How to complete this task: Using the records below, count the lines with "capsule" in them. Give the number only.

Input data:
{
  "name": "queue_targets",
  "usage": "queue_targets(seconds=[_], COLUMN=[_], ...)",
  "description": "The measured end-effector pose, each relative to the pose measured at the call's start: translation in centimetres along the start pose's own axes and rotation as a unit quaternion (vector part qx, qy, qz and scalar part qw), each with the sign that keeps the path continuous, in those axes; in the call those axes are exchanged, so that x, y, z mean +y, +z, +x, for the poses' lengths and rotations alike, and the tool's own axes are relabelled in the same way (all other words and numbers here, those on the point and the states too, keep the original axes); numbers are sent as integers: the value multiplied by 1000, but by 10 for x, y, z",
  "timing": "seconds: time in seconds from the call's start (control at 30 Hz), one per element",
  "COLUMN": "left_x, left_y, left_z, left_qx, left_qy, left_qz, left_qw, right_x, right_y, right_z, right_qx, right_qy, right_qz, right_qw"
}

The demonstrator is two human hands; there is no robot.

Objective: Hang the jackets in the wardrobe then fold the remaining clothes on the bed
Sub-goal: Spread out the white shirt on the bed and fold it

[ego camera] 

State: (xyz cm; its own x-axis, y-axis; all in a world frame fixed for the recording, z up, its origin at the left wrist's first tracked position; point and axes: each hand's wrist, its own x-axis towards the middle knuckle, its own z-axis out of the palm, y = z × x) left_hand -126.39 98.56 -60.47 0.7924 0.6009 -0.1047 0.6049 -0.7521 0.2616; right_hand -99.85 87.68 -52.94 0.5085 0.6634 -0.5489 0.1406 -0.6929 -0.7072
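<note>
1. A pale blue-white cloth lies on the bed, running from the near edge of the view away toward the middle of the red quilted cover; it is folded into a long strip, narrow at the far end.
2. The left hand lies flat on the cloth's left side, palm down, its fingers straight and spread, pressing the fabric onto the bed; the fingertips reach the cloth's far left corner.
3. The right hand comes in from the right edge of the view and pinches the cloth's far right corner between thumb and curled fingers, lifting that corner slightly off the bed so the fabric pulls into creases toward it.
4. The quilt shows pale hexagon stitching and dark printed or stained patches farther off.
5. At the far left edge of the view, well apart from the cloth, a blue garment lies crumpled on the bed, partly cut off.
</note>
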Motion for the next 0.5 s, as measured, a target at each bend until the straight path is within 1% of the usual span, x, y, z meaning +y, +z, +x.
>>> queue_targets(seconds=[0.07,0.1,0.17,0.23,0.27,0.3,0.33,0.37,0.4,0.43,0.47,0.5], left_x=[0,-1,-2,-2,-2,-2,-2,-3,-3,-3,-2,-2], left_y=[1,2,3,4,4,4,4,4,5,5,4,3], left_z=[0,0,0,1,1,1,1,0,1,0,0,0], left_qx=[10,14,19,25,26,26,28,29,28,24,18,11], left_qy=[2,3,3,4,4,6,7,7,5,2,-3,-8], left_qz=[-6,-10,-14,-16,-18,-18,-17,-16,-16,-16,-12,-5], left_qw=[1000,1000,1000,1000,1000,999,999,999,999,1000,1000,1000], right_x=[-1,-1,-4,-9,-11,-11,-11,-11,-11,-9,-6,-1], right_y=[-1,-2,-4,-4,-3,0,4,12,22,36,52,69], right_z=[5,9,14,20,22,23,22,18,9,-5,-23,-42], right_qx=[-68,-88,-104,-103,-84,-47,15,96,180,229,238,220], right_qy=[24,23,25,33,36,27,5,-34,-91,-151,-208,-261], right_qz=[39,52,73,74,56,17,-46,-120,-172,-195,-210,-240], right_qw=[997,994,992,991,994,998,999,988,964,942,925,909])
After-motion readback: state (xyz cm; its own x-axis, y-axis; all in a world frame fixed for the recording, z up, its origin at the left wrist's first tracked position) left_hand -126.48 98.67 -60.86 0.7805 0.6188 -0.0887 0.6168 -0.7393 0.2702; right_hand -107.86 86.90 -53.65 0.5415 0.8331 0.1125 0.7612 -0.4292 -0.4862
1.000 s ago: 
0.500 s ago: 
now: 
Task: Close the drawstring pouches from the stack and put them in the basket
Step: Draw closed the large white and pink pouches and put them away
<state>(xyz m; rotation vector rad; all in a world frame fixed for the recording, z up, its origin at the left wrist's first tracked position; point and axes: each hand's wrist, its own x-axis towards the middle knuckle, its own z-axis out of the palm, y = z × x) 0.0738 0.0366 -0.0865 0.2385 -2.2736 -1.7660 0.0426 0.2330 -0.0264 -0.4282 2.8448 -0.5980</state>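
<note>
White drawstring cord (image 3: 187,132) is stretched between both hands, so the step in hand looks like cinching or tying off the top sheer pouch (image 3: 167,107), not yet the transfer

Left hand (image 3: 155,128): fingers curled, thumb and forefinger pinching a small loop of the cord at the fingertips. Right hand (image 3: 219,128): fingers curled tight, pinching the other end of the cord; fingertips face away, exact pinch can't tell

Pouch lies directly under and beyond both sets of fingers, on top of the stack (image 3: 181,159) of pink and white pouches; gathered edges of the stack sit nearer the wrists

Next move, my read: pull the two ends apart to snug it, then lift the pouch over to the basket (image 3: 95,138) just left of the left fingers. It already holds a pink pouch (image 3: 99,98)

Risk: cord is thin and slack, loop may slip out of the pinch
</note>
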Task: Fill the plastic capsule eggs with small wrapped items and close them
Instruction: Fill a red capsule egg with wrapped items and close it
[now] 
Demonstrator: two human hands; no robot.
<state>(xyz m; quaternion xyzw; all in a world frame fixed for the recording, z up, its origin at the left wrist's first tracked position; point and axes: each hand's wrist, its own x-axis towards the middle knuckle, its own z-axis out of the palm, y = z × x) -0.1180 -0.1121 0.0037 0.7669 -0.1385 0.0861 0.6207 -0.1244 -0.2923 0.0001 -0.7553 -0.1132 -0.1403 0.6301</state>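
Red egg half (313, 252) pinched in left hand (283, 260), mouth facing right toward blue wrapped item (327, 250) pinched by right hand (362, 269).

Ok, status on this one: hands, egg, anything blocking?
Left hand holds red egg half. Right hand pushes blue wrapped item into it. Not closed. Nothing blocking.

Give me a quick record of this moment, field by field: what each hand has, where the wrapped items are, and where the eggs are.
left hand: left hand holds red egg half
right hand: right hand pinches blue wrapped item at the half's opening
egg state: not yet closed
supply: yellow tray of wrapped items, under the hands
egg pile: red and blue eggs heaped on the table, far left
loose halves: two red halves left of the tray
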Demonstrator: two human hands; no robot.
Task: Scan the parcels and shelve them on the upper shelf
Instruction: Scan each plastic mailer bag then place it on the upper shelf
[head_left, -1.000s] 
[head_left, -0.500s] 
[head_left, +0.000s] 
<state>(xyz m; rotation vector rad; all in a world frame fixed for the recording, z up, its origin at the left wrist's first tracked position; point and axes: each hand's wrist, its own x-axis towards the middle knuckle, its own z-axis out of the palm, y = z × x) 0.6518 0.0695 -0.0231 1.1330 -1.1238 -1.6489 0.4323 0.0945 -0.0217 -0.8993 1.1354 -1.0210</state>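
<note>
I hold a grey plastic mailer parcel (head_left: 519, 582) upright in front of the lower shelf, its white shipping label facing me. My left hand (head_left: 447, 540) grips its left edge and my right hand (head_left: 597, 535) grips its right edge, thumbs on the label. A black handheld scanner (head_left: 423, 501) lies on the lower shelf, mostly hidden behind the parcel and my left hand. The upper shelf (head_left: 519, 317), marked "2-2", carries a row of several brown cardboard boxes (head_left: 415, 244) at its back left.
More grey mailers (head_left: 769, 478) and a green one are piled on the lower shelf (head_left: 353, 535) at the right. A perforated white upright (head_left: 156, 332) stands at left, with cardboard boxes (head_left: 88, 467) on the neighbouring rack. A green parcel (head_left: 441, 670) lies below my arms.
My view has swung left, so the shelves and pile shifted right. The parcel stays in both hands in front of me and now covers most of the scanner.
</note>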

Task solution: 2